*** Dataset content ***

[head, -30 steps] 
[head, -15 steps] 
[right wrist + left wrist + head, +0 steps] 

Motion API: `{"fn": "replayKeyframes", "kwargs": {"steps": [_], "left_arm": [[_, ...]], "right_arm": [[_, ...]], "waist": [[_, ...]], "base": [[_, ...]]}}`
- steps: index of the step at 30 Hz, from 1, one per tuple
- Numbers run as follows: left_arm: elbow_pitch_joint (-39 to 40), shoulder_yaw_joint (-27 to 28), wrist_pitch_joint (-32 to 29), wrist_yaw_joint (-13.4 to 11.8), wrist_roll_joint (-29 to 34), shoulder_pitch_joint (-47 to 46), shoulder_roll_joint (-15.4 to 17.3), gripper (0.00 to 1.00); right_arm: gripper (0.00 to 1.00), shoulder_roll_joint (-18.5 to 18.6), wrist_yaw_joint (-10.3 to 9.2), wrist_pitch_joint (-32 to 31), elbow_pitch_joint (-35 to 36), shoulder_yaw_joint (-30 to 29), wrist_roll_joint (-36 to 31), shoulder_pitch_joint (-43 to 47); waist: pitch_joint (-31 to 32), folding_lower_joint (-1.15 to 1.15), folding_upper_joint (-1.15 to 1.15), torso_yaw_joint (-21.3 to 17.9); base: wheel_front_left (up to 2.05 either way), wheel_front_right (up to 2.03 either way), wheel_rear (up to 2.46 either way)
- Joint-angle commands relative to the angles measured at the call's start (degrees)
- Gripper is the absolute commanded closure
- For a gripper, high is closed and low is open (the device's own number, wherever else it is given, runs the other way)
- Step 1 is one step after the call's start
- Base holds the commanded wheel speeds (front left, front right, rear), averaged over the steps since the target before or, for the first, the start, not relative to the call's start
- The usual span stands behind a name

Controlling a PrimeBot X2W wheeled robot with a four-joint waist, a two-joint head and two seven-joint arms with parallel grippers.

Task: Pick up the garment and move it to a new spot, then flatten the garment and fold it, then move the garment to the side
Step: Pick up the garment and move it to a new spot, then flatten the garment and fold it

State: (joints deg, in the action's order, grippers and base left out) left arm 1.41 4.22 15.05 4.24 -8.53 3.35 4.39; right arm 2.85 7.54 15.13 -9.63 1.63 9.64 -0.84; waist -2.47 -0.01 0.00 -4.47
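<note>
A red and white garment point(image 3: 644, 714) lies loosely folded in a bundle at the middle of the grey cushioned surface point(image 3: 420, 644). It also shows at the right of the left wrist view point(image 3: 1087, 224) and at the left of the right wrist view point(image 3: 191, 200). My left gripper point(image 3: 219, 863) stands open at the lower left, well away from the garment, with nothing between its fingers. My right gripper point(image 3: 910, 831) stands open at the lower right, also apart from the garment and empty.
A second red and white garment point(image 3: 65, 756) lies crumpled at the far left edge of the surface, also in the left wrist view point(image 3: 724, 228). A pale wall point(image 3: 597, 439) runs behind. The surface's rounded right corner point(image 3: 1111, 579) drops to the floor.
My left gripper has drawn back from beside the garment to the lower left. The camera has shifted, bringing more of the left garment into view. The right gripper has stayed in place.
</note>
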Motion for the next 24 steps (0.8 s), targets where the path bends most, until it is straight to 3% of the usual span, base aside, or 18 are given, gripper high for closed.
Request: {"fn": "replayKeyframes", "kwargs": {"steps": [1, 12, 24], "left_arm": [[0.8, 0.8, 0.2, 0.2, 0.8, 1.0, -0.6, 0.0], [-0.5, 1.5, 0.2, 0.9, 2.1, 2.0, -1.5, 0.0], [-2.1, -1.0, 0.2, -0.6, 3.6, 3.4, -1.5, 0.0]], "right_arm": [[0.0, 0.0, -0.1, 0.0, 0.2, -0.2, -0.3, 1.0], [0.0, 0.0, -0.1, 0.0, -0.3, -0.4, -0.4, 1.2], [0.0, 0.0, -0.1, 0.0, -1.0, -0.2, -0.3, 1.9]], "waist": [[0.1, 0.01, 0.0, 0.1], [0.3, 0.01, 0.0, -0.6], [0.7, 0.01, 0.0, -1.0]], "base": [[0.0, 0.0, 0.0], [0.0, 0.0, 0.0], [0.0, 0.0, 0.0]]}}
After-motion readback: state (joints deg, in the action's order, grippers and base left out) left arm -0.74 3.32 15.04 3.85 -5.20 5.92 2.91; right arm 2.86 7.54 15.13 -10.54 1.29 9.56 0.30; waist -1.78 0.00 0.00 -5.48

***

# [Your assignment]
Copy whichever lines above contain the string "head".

# [Result of the task]
[head, -30 steps] 
[head, -15 steps] 
[right wrist + left wrist + head, +0 steps] 
Controlling a PrimeBot X2W wheeled robot with a four-joint waist, a two-joint head and two seven-joint arms with parallel grippers.

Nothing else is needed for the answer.